“Are you going to be serving on an Imperial vessel?” Nesbitt asked almost as shyly.
“Alas, no,” I said. “I’ve been permanently separated from the Navy. My mother informs me that my antics did not amuse the admiral—don’t quote her. If you wish to anger Podesta, quote me. Mother was very sympathetic towards him, as well she might be. She’s known me all my life, and has never expected better from me. I suppose I only proved her right. It’s a shame. I thought I was hitting my stride.”
“We’ll miss you, my lord,” Bailly said.
“Just call me Kinago. Or Thomas. Whichever you would like,” I said sadly. “I hope you’ll send me messages. I would like to keep up with what goes on aboard the ship, even if I cannot be there with you.”

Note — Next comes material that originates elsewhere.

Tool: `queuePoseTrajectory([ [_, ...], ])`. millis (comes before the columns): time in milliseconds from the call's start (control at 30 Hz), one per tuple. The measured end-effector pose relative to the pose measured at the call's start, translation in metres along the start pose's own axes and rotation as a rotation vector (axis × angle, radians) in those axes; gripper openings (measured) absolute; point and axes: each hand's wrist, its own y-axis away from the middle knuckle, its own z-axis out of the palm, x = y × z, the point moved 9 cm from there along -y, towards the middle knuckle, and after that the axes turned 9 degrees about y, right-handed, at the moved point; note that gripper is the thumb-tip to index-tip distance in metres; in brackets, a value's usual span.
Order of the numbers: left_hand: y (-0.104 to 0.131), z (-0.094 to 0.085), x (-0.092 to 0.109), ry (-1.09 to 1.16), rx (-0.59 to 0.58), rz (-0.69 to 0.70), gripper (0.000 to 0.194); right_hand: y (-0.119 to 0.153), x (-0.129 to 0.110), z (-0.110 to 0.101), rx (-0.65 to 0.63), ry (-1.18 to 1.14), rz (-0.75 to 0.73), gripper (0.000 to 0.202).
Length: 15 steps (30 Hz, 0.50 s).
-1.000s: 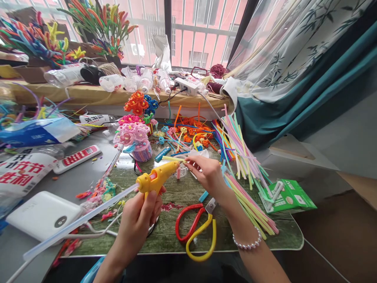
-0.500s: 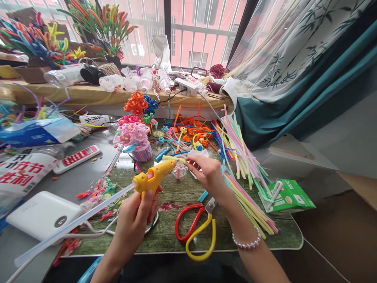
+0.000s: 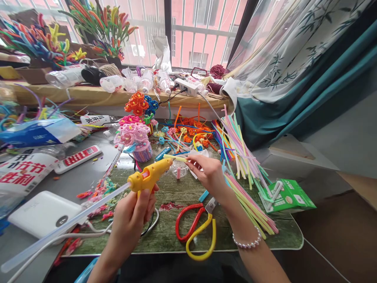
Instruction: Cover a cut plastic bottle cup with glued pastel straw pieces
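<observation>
My left hand [image 3: 135, 212] is wrapped round the handle of a yellow glue gun [image 3: 151, 173], with a long translucent glue stick [image 3: 70, 224] coming out of its back. The gun's nozzle is close beside a pale yellow pipe cleaner [image 3: 174, 157]; whether they touch I cannot tell. Thumb and fingers of my right hand [image 3: 206, 173] pinch the right end of that pipe cleaner. Under it lies a small clear dish [image 3: 180, 171] with a short pink piece. Scissors [image 3: 196, 232] with red and yellow handles rest below my right hand.
Pipe cleaner bundles [image 3: 250, 196] lie right, beside a green packet [image 3: 290, 195]. Pink flowers in a striped pot [image 3: 142, 151] stand behind the gun. Left are a white power bank [image 3: 44, 214], a cable and a red-and-white remote [image 3: 78, 159]. Bottles and a power strip [image 3: 187, 86] line the sill.
My left hand and the glue gun have moved slightly left, drawing the nozzle back along the pipe cleaner. My right hand has hardly moved and keeps its pinch.
</observation>
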Motion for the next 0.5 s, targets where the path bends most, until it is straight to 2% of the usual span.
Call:
queuePoseTrajectory([
  [500, -0.0016, -0.0057, 0.0041, -0.032, 0.049, 0.002, 0.037, -0.0003, -0.0005, -0.0045, 0.026, 0.011, 0.007, 0.016],
])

“Count on it, my—Thomas,” Bailly said, looking as guilty as if he had stolen something.
“You will get used to it,” I promised him.
“What you did wasn’t so bad,” Oskelev said. “It’s made some fine telling.” Off duty, the Wichu wore no uniform at all, but a stylish harness to hold her personal belongings at handy levels. Her light brown fur showed signs of sun-bleaching from her shore leave spent, appropriately enough, on the shore of Keinolt’s largest ocean. “Everyone made it home. And we got commendations. I’m in line for an early bump to midshipman. Wouldn’t have happened if not for you. So, thanks.”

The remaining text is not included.